For my first seven years after arriving in New York in 1999, I did not wear the color green, ever. I was not going to be one of those people. I was just another European immigrant thriving on the freedom and anonymity that living here bestows. I chose to leave an economically healthy, but socially unprogressive 1990s Ireland.
On St. Patrick’s Day, I watched the parade from more than just a geographic distance. I wondered who were those people wearing the Aran sweaters that were last fashionable in Ireland in the 70s? It was as if I had stepped back in time…
Growing up, St. Patricks Day meant one thing to me – chocolate. It was a one day reprieve from the obligatory Lenten abstinence for every God fearing child in the Republic - or at least in the small village I grew up in. The Easter eggs that lay barely hidden in the sitting room were given an outing on March 17th for us kids to smash the shells open as we grasped chunks of milk chocolate.
It also meant we got to wear shiny, gold, plastic rosettes for the day. This Christmas-like decoration was the sequel to a piece of actual shamrock, taken from the actual land. But as a lover of all things novel that held even a trace of what I construed as progress, (everything store bought passed my test at the time), I loved this bauble.
Every town in Ireland has a parade, and as a dancer I got to perform in our local town's rendition. Dressed up in my embroidered costume with ringlets spiralling from my head, I was hoisted up on the back of a truck to perform my set, as the truck made its way through the main street. A mix of polite cheerers and stagnant onlookers watched the parade on an often rainy Sunday afternoon. The pubs were full and traditional music blared from every direction. Folk bands took over the sports field for a day. It was the 70s after all and new music had gained the ear of younger audiences dressed in the trend of the day, Aran jumpers.
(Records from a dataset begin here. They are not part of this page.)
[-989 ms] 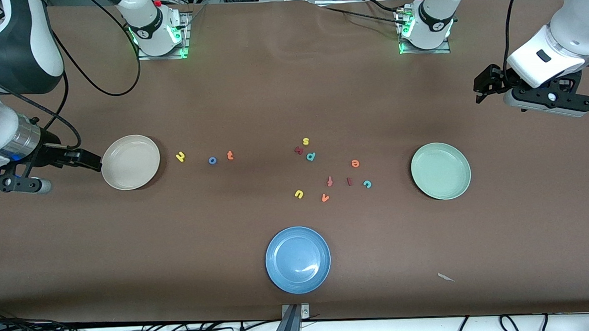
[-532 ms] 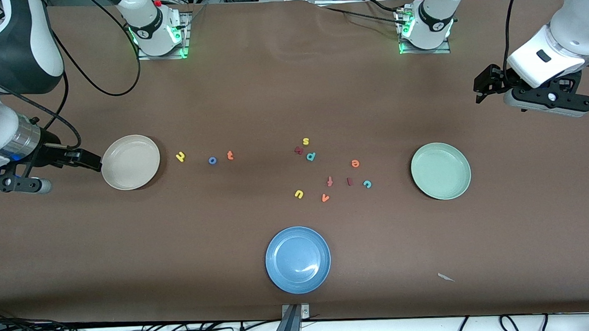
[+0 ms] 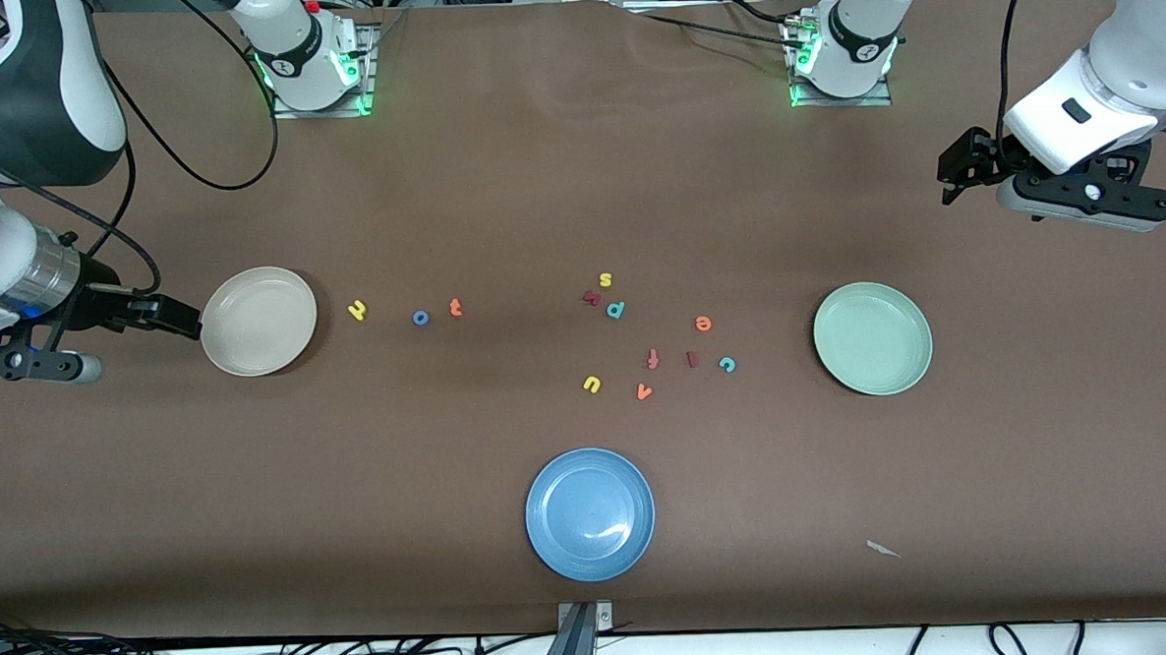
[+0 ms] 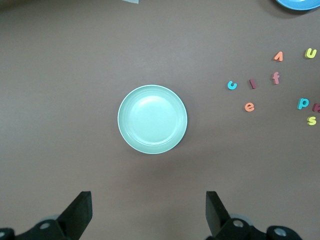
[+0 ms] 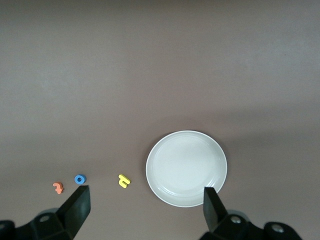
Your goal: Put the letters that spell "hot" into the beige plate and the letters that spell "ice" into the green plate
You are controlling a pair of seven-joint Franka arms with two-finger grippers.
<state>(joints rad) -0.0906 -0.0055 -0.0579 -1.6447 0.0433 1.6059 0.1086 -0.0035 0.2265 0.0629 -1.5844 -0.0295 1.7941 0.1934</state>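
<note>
**Both arms wait up high, all letters on the bench**

You have both arms parked and waiting. Your left gripper (image 4: pixel 147 215) hangs with its fingers spread wide and nothing in them, over the brown bench (image 3: pixel 498 193) near the round pale green plate (image 3: pixel 873 338). Your right gripper (image 5: pixel 145 212) is spread wide too and holds nothing, and it hangs beside the round cream-beige plate (image 3: pixel 258 321) at the right arm's end.

Both plates have nothing in them. The small yellow foam h (image 3: pixel 357 310) lies just beside the beige plate. Next in that row come the blue ring-shaped o (image 3: pixel 420 318) and the orange t (image 3: pixel 455 307), close together.

The orange e (image 3: pixel 703 323), the dark red bar-like i (image 3: pixel 692 359) and the teal c (image 3: pixel 727 364) lie near the green plate, toward the middle of the bench. Mixed in close by are a teal p (image 3: pixel 616 309), a yellow s (image 3: pixel 606 279), an orange-red f (image 3: pixel 652 359), an orange v (image 3: pixel 644 392) and a yellow u (image 3: pixel 591 384). A round blue plate (image 3: pixel 589 514) sits nearest the front camera
</note>
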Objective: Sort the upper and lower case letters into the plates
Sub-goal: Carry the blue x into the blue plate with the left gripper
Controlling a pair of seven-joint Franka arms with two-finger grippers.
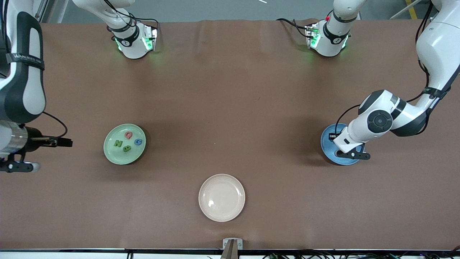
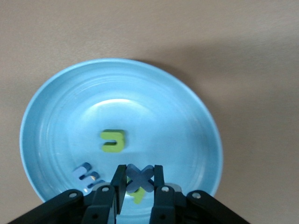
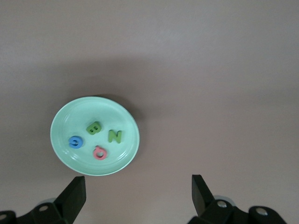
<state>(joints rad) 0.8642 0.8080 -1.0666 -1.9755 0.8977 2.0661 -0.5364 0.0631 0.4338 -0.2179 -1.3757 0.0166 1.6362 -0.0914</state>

Having gained a greater appreciation of, and connection with, both my own country and this country in the intervening years, these days I smile fondly when I see those sweaters in the parade on Fifth Avenue. But the greatest joy for me is to see the people from vastly different cultures and backgrounds wearing something green in what seems to me a mark of respect for a small country two thousand miles away that they likely have never been to.